Classic Symptoms: fever, new or worsening cough, shortness of breath
Other symptoms: sore throat, difficulty swallowing, new loss of taste or smell, nausea, vomiting, diarrhea, abdominal pain, pneumonia, new or unexplained runny nose or nasal congestion
Less common symptoms: unexplained fatigue, muscle aches, headache, delirium, chills, red/inflamed eyes, croup
Ottawa Public Health is reporting a slight drop in the number of confirmed active cases of COVID-19 in the capital.
The public health unit said Monday that seven more people in Ottawa have tested positive for COVID-19 and eight people's cases have resolved, dropping the number of known active cases by one.
To date, Ottawa has seen 27,827 confirmed cases of COVID-19 since the start of the pandemic and 593 residents have died.
There are zero active COVID-19 outbreaks in Ottawa. There are no Ottawa residents in local hospitals with COVID-19 for a second straight day. No new deaths from COVID-19 were reported in Ottawa for an 18th straight day.
Vaccine administration in Ottawa has slowed considerably in recent weeks as the vast majority of residents who wanted and were able to get a vaccine have received their doses. Last week, OPH says 33,212 doses were administered in Ottawa pharmacies and vaccination clinics, including 6,018 first doses and 27,194 second doses.

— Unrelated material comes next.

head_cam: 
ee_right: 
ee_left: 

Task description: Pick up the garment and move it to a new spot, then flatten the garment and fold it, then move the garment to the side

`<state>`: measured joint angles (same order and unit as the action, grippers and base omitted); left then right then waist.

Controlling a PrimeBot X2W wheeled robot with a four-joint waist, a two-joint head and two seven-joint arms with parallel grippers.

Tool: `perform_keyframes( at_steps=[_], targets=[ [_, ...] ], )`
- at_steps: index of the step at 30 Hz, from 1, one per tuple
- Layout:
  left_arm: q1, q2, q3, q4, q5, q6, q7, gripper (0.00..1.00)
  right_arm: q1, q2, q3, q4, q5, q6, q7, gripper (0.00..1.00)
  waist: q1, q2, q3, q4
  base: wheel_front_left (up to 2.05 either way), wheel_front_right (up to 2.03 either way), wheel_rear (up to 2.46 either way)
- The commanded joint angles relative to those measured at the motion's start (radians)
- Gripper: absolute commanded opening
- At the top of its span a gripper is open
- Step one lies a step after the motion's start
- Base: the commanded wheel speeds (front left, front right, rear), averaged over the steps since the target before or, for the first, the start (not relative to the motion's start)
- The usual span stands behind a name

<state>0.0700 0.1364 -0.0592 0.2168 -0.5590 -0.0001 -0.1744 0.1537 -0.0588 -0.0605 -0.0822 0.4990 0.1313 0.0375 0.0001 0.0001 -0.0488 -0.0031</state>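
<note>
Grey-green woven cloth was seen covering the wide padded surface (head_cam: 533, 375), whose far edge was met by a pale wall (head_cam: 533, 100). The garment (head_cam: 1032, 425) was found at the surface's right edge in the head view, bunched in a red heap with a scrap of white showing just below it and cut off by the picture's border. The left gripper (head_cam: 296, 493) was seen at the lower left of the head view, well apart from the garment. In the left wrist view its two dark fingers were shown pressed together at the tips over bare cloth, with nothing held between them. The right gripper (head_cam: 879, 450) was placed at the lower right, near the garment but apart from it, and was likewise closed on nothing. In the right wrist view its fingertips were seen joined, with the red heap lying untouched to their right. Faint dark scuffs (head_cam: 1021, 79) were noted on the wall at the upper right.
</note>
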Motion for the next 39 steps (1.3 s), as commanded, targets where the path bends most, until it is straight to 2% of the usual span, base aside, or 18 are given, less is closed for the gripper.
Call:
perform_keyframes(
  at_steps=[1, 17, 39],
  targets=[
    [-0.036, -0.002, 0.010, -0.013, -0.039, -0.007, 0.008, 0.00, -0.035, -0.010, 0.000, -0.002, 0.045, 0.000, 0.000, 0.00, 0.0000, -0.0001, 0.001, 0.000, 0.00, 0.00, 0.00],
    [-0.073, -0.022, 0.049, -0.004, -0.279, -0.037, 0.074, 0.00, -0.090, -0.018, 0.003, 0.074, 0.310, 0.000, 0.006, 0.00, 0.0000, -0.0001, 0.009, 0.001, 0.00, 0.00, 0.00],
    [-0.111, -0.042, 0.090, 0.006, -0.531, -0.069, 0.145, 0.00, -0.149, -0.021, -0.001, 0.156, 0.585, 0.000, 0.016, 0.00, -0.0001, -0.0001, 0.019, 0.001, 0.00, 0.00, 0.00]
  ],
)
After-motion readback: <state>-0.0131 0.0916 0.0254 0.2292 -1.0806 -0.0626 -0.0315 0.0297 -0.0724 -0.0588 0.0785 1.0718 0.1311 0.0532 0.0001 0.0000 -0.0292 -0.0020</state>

Just three weeks prior, the city set a record of more than 132,000 doses administered in a single week.
The head of Ottawa's vaccination task force, Anthony Di Monte, has said repeatedly this slowdown in administration of vaccines was expected. Several community clinics that were open in July have since closed and health officials have said they are taking a more targeted approach to reach residents who may be facing barriers to receiving a vaccine.

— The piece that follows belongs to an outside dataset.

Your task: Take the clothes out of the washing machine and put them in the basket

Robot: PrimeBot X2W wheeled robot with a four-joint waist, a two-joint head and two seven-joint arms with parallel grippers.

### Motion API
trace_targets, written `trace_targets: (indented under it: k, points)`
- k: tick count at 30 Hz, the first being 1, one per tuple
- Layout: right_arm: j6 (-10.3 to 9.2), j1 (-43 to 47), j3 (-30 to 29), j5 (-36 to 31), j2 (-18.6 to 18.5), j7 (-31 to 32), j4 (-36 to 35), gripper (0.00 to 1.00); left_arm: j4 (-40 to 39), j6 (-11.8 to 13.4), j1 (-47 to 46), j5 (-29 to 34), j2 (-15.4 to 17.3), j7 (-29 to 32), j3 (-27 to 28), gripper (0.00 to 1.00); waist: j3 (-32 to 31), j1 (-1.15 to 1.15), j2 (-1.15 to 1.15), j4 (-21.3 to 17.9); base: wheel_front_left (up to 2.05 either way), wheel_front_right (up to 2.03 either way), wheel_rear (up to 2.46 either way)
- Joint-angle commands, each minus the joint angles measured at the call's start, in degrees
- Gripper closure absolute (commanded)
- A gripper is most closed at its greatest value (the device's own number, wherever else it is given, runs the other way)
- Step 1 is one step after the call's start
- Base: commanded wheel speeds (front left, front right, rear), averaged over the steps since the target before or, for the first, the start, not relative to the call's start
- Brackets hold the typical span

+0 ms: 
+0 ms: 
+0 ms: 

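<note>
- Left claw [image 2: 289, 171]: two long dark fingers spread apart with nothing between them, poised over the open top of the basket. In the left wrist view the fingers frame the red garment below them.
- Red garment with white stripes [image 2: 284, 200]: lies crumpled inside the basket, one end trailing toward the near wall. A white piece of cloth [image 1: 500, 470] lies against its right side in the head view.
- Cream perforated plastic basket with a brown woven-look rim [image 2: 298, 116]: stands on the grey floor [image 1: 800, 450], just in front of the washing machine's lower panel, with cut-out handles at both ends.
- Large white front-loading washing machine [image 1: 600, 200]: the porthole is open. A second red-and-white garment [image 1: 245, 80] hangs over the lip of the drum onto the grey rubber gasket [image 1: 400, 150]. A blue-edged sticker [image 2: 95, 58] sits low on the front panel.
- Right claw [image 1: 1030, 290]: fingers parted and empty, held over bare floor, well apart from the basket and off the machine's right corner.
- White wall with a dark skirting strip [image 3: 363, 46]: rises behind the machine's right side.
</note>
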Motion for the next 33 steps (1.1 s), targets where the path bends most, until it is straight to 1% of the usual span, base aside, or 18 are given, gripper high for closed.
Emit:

There was a slight setback Monday in the City of Ottawa's goal to have COVID-19 vaccines in the arms of 90 per cent of eligible residents.
Ottawa Public Health removed more than 4,000 people from the total number of residents with at least one dose on Monday following a data correction, due to those individuals not being residents of Ottawa.

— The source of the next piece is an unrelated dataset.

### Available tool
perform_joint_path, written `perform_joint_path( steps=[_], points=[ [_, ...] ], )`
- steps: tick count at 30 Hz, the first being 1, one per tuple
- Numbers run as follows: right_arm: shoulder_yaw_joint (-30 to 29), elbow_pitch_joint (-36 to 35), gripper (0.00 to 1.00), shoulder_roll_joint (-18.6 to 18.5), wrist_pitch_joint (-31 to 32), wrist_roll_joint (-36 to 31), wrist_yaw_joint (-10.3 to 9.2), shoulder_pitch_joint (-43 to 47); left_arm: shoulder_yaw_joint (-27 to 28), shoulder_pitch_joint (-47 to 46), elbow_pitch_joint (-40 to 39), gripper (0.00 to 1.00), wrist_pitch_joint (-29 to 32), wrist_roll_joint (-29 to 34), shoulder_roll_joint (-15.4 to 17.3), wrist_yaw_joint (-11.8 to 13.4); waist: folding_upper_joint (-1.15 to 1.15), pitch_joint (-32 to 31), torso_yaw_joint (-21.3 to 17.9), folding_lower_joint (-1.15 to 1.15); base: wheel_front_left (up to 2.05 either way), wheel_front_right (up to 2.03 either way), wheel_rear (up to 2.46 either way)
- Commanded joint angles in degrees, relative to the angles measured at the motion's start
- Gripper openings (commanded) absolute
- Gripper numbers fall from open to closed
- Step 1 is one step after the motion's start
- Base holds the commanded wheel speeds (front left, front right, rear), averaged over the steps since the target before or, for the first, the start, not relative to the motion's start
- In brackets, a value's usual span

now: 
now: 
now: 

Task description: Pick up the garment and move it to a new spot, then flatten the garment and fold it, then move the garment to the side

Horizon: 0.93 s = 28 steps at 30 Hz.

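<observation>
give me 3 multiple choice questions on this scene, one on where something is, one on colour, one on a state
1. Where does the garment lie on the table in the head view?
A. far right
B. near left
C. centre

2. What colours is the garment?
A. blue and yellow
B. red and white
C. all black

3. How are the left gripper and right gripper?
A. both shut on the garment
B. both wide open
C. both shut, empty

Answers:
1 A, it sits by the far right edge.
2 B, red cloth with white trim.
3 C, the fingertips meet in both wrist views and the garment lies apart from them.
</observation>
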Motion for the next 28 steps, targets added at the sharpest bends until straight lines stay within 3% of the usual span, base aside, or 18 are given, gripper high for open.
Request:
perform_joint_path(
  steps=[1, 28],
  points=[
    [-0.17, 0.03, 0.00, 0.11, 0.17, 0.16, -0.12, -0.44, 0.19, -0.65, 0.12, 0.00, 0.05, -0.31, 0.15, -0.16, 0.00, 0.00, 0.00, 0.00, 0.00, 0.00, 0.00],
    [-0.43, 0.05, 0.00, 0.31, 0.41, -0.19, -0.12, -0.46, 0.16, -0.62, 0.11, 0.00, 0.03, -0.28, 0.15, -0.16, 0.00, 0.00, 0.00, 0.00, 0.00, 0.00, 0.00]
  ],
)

A pop-up COVID-19 vaccine clinic aimed at post-secondary students will open Tuesday and run until Labour Day.
The clinic will be held at the Minto Sports Complex at the University of Ottawa, 810 King Edward Ave., and will be open from 9 a.m. to 9 p.m. daily until Sept. 6.
All post-secondary students can attend the clinic as well as staff and friends and family of students and staff aged 12 and over. No appointments are necessary. Anyone seeking a vaccine is able to walk in during hours of operation and receive one. If it is busy, appointment cards may be given, showing a time to return later in the day to receive a vaccine.
Adult high school students and international students are also welcome. OPH says There will be a nurse on site to help international students determine what vaccination they require.